◆ The task ◆
The data must be given again exactly as written, with all images omitted.

◆ Exercise data ◆
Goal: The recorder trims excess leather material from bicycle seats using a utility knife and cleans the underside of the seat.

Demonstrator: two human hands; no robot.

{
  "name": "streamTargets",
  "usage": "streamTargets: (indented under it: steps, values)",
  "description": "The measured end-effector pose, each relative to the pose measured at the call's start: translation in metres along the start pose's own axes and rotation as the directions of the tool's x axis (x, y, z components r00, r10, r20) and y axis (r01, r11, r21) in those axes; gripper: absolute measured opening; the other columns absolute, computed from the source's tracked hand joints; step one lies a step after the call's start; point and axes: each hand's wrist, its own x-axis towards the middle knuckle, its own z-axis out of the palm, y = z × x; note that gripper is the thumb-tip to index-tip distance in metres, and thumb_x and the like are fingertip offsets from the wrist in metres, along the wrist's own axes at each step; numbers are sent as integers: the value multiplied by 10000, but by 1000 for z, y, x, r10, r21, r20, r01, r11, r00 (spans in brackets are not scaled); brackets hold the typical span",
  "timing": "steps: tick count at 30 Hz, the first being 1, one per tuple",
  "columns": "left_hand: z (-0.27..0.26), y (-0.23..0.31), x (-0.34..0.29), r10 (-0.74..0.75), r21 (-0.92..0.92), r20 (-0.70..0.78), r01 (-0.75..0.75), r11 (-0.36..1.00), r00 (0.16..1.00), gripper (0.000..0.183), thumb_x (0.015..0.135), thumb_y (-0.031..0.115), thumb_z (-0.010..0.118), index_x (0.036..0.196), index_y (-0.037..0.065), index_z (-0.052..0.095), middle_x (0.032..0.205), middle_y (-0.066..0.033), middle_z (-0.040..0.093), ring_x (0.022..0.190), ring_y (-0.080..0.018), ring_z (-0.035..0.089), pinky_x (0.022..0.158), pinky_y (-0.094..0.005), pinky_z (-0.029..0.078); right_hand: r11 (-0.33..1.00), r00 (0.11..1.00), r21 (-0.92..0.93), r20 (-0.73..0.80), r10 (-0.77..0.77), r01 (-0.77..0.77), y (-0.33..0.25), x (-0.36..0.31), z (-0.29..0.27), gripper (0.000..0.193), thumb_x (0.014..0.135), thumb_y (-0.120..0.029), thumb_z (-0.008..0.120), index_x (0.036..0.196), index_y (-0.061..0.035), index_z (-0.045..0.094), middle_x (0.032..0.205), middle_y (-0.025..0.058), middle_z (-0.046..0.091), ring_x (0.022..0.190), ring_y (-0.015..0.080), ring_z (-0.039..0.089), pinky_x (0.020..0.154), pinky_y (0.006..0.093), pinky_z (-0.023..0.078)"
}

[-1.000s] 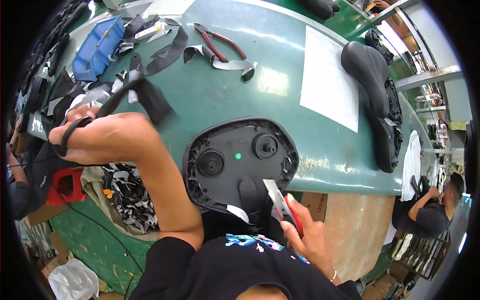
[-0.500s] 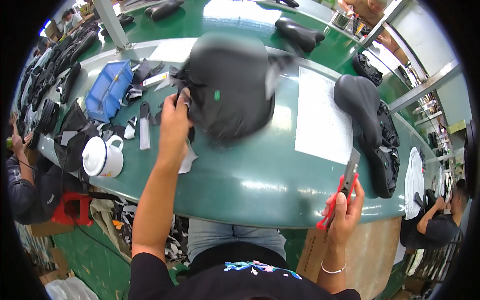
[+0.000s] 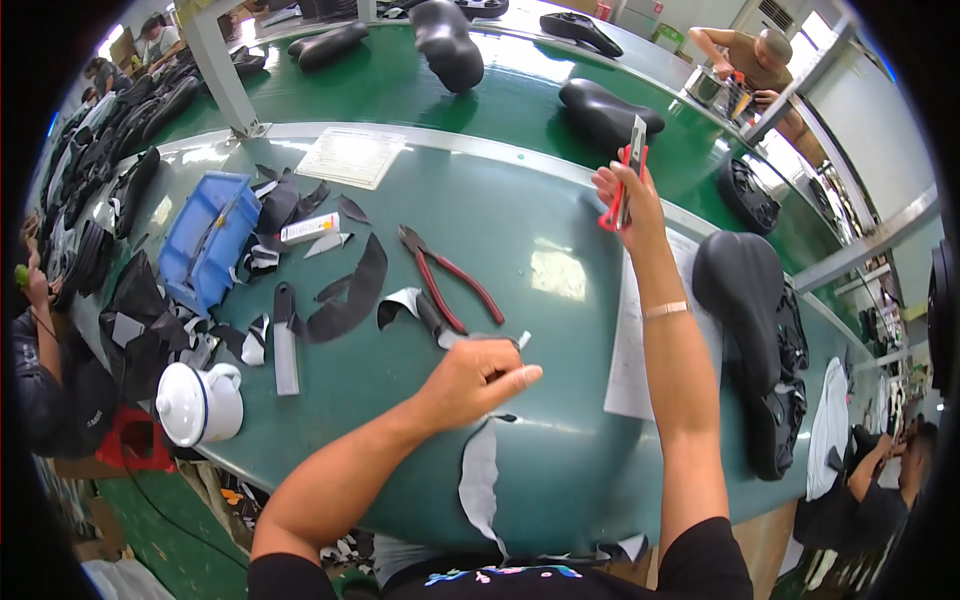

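My right hand (image 3: 632, 205) reaches out over the far table edge, closed around a red-and-grey utility knife (image 3: 628, 185) with its blade pointing away from me. My left hand (image 3: 475, 380) is over the middle of the near table, fingers curled and thumb out; whether something is inside is hidden. Just beyond it lie red-handled pliers (image 3: 455, 285) and a dark strip scrap (image 3: 430, 315). A long pale scrap (image 3: 480, 475) lies on the near side of that hand. On the green table opposite, a black bicycle saddle (image 3: 447, 48) stands tilted.
To the left are a blue bin (image 3: 207, 240), a white lidded mug (image 3: 200, 403), a grey-bladed tool (image 3: 285, 340) and black scraps (image 3: 350, 295). Saddles (image 3: 740, 305) and a paper sheet (image 3: 625, 350) lie right. A metal post (image 3: 225, 75) rises beyond. Co-workers sit around.
The saddle has left my left hand and is on the far table. My right hand, with the knife, has swung up and away; my left has come nearer and right. The pliers are now uncovered.
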Motion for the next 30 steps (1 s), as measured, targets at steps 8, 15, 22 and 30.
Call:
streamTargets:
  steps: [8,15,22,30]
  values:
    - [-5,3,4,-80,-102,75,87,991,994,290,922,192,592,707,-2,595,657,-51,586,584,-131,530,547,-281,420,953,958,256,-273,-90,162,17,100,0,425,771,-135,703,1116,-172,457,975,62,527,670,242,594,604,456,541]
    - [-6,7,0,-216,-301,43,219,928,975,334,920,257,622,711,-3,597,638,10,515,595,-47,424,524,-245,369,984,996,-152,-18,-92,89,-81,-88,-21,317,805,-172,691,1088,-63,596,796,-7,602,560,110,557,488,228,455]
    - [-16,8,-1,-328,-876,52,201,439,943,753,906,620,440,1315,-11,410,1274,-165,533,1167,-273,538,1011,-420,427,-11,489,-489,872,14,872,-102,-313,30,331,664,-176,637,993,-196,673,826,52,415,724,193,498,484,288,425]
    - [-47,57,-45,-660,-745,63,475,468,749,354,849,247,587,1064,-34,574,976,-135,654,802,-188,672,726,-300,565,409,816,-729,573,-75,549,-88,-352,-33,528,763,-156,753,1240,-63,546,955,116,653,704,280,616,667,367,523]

◆ Output ◆
Goal: The recorder trims excess leather material from bicycle seats using a utility knife and cleans the underside of the seat.

Demonstrator: two human hands; no robot.

{
  "name": "streamTargets",
  "usage": "streamTargets: (indented under it: steps, values)",
  "description": "The measured end-effector pose, each relative to the pose measured at the call's start: translation in metres along the start pose's own axes and rotation as the directions of the tool's x axis (x, y, z components r00, r10, r20) and y axis (r01, r11, r21) in those axes; gripper: absolute measured opening; the other columns absolute, computed from the source's tracked hand joints; step one lies a step after the call's start; point and axes: each hand's wrist, its own x-axis towards the middle knuckle, its own z-axis out of the palm, y = z × x; note that gripper is the thumb-tip to index-tip distance in metres, and thumb_x and the like are fingertip offsets from the wrist in metres, along the wrist's own axes at each step; numbers are sent as integers: the value multiplied by 10000, but by 1000 for z, y, x, r10, r21, r20, r01, r11, r00 (spans in brackets are not scaled); brackets hold the typical span",
  "timing": "steps: tick count at 30 Hz, the first being 1, one per tuple",
  "columns": "left_hand: z (-0.27..0.26), y (-0.23..0.31), x (-0.34..0.29), r10 (-0.74..0.75), r21 (-0.92..0.92), r20 (-0.70..0.78), r01 (-0.75..0.75), r11 (-0.36..1.00), r00 (0.16..1.00), gripper (0.000..0.183), thumb_x (0.015..0.135), thumb_y (-0.031..0.115), thumb_z (-0.010..0.118), index_x (0.036..0.196), index_y (-0.037..0.065), index_z (-0.052..0.095), middle_x (0.032..0.205), middle_y (-0.066..0.033), middle_z (-0.040..0.093), ring_x (0.022..0.190), ring_y (-0.080..0.018), ring_z (-0.035..0.089), pinky_x (0.022..0.158), pinky_y (-0.094..0.005), pinky_z (-0.029..0.078); right_hand: r11 (-0.33..1.00), r00 (0.11..1.00), r21 (-0.92..0.93), r20 (-0.73..0.80), r10 (-0.77..0.77), r01 (-0.77..0.77), y (-0.33..0.25), x (-0.36..0.31), z (-0.29..0.27), gripper (0.000..0.193), thumb_x (0.014..0.135), thumb_y (-0.120..0.029), thumb_z (-0.008..0.120), index_x (0.036..0.196), index_y (-0.061..0.035), index_z (-0.045..0.094), middle_x (0.032..0.205), middle_y (-0.025..0.058), middle_z (-0.046..0.091), ring_x (0.022..0.190), ring_y (-0.015..0.080), ring_z (-0.039..0.089), pinky_x (0.020..0.154), pinky_y (0.006..0.093), pinky_z (-0.023..0.078)"
}

[-1.000s] 
[-0.500s] 
[+0.000s] 

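My right hand (image 3: 632, 205) reaches out over the far table edge, closed around a red-and-grey utility knife (image 3: 628, 185) with its blade pointing away from me. My left hand (image 3: 475, 380) is over the middle of the near table, fingers curled and thumb out; whether something is inside is hidden. Just beyond it lie red-handled pliers (image 3: 455, 285) and a dark strip scrap (image 3: 430, 315). A long pale scrap (image 3: 480, 475) lies on the near side of that hand. On the green table opposite, a black bicycle saddle (image 3: 447, 48) stands tilted.
To the left are a blue bin (image 3: 207, 240), a white lidded mug (image 3: 200, 403), a grey-bladed tool (image 3: 285, 340) and black scraps (image 3: 350, 295). Saddles (image 3: 740, 305) and a paper sheet (image 3: 625, 350) lie right. A metal post (image 3: 225, 75) rises beyond. Co-workers sit around.
The saddle has left my left hand and is on the far table. My right hand, with the knife, has swung up and away; my left has come nearer and right. The pliers are now uncovered.
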Motion for the next 30 steps (1 s), as measured, targets at steps 8, 15, 22 and 30.
Call:
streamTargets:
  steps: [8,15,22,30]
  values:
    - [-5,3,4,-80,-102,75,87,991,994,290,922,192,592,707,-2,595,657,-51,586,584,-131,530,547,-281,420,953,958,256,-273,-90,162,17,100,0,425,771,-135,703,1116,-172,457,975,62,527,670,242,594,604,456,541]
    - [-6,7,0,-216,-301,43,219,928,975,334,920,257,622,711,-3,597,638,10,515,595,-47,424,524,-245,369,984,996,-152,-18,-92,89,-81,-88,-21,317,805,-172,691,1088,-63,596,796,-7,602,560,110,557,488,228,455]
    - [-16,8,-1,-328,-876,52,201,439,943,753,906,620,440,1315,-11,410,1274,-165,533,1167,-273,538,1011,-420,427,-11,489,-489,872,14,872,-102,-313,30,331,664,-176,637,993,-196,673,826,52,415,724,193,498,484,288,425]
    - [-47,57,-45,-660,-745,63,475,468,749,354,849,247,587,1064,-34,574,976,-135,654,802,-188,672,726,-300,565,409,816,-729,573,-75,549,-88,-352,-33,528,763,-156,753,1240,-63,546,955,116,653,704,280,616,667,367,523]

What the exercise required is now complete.